We all have that one boo that we give multiple chances before we cut him off for good. That's even if we end up cutting him off for good. I have had an off and on again relationship but not really a relationship with this guy for almost ten years. In all honesty I don't even know why it lasted that long.
I pretty much used him as a void to fill space and time while I was in between more serious relationships. I met him when he starting working at my job in about 2005 and I was 19. We were instantly friends but nothing more since he was married at the time. Fast forward to 2008 after I returned back to my home town from living in another state and the birth of my daughter. Me and my daughter's dad was broken up and one night at the club guess who I run into....My old buddy. We instantly hit if off like I never left and since he was no longer married I had no problem with our friendship moving to the next level.

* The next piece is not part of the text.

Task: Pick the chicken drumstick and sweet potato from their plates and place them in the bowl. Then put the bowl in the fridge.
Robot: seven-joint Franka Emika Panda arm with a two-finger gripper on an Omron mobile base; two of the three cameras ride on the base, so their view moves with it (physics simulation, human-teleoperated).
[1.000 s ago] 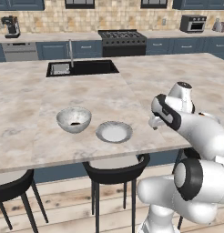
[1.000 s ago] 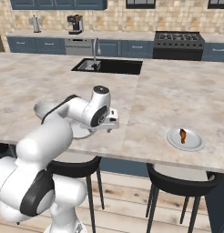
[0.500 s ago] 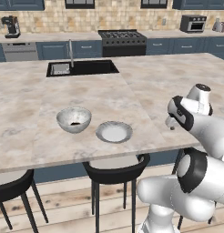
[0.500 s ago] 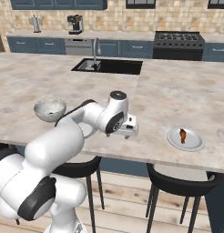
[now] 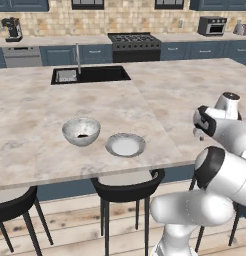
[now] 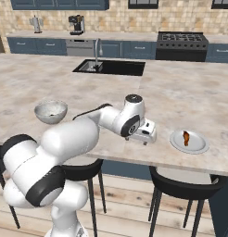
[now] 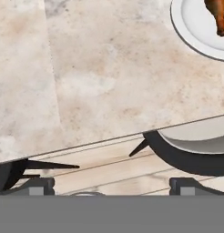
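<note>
The tool (image 6: 144, 135) hangs empty over the worktop (image 6: 190, 99) edge, fingers spread wide. The chicken drumstick (image 6: 186, 137) lies on its plate (image 6: 189, 142) near the tool's right, apart from it.

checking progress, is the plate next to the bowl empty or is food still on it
Empty. The left base view shows the plate beside the bowl with a bare pale surface. The drumstick lies on the other plate.

Bench (image 5: 145, 100): smooth, beige marble-like stone. Bowl (image 5: 81, 131): glossy, grey-mottled glaze. Floor (image 5: 70, 235): pale wood planks; stools (image 6: 185, 185): matt black.
</note>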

That next level was us just having a good time with each other, nothing too serious, but he definitely had my attention. That was until I was wooed by my daughter's dad and dropped my little boo like a bad habit LOL. Now lets fast forward another year or so to the birth of my twins and eventually ended the relationship with my kids father AGAIN...(smh I know). Who did I run back too...my old boo. He was my rebound guy, my I'm bored guy, my I need love and affection guy, my I just want a serious and good relationship guy. I thought because we never had issues that he could possibly be the man I need to be with. So over the course of I don't know how long he was my boo and I wasn't until I had a serious conversation with him that I learned he may not be the one for me.

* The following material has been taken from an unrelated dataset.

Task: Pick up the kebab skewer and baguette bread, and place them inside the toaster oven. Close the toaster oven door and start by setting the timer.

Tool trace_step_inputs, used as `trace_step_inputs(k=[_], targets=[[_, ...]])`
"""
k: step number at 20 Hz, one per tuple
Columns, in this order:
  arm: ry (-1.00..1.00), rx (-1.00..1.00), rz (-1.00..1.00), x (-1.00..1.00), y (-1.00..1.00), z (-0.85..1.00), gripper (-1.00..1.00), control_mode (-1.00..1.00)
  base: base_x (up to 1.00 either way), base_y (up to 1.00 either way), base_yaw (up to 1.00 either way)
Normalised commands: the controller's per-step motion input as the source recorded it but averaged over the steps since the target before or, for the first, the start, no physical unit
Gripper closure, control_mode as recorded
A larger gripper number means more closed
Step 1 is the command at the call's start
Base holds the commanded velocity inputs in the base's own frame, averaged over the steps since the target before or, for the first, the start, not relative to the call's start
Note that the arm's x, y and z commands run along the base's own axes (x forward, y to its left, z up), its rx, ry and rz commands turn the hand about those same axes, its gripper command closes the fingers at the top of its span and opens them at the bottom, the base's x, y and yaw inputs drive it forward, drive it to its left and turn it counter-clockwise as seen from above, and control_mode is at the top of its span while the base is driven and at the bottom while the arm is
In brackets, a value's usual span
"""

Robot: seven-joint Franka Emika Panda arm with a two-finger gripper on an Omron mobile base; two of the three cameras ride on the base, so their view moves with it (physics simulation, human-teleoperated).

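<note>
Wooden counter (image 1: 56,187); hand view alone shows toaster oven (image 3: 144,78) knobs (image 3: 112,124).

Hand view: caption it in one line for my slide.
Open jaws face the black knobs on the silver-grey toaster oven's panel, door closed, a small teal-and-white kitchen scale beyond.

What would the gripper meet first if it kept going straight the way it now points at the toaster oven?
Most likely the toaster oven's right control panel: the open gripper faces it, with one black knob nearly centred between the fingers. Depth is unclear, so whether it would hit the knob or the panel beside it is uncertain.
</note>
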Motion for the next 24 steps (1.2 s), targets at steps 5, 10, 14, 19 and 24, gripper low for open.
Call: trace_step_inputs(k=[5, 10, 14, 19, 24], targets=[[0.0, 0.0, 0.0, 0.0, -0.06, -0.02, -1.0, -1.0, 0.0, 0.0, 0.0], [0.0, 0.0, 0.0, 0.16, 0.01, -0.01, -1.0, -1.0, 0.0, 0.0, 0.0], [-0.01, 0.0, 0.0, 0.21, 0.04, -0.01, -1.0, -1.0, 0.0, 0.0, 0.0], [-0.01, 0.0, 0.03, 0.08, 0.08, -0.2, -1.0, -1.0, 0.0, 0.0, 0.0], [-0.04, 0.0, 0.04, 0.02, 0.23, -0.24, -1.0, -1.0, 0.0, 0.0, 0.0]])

As I noticed my feelings were getting stronger for him, I also noticed how certain things started to bother me. I was over the waiting for text and calls back. I was annoying with the priority level I was on. I was highly upset at the things we did for "quality time spent together". And I started to feel nothing but more than a booty call of sorts. It was all fun and games until feelings get involved so I sat him down for a talk. Turns how he didn't want what I did. but he didn't want to lose me (guys kill me with that). So I had a decision to make and after talking to my sister about it and my kids dad wooing me again...smh, I dropped my tender-roni like a hot potato.

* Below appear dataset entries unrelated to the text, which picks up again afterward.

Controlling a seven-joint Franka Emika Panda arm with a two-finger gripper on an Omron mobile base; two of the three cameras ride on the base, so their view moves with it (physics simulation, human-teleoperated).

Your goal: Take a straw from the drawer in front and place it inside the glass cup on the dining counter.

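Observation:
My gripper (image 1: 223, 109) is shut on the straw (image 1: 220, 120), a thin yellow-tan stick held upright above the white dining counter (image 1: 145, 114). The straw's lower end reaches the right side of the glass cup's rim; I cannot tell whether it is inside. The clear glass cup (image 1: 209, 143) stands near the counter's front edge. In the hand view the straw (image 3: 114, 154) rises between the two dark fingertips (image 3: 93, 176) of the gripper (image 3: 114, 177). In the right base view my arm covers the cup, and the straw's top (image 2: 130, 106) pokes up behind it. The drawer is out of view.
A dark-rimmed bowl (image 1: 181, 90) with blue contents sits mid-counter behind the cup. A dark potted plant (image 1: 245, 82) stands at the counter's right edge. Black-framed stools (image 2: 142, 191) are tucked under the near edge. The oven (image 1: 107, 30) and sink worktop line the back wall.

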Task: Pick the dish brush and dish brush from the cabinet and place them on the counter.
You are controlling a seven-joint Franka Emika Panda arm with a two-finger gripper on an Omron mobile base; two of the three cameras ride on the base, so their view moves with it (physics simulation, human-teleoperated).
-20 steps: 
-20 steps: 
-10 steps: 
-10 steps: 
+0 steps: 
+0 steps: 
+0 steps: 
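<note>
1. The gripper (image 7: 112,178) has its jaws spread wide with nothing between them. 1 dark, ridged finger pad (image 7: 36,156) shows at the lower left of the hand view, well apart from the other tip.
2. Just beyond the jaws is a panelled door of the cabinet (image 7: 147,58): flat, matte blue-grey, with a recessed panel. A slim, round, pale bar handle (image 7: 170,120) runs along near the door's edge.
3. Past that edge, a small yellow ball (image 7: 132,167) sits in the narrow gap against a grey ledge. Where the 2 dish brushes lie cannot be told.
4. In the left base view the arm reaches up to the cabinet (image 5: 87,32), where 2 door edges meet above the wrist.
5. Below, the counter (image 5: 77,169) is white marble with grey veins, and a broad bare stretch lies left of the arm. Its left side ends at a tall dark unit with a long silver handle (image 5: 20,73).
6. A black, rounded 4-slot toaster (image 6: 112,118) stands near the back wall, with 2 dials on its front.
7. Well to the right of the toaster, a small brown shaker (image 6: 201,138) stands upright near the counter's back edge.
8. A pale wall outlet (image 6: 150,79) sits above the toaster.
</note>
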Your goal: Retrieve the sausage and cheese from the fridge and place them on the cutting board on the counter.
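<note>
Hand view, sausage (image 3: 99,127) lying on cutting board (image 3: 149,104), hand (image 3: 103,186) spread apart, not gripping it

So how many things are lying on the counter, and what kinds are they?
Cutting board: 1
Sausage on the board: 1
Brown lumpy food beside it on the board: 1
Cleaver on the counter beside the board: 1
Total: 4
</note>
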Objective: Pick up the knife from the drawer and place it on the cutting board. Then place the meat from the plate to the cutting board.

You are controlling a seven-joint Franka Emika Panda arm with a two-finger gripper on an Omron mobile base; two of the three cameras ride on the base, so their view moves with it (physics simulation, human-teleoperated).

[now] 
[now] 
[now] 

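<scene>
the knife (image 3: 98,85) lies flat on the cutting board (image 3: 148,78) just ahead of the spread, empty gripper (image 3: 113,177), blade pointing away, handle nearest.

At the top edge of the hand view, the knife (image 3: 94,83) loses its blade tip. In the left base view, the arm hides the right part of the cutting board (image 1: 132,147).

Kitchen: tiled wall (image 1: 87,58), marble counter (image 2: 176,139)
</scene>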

So years go by and after my horrible breakup with my kids father (definitely for good this time lol) I randomly and unexpectantly get poked on Facebook and guess who it is...my boo thang lol. I was flooded back with fun memories and cue our cute little convo of how its been so long and how he missed me. So when he asked about my relationship and I give him the it just didn't work out line, he hits me back with the I should have just stayed with him. But wasn't you the one that didn't want a relationship????? Here we go again, but this time was it was different and that was because I was different. The last break up with my kids dad gave me a different view on what I want out of my next relationship and it definitely didn't include someone who is giving mixed vibes on what they wanted. We are to old for that and sure enough he started his flakiness straight out the gate. I knew it was a wrap and I'm happy I didn't really pursue anything with him this time around.
Things will never change unless we demand change and even then is it even worth it. Some relationships need to stay buried and be gone forever. Remember why it didn't work in the first place and evaluate if it's worth being a part of your life again. Can me and dude be friends....absolutely, but as far as a relationship....nah I'm good. It was fun while it lasted.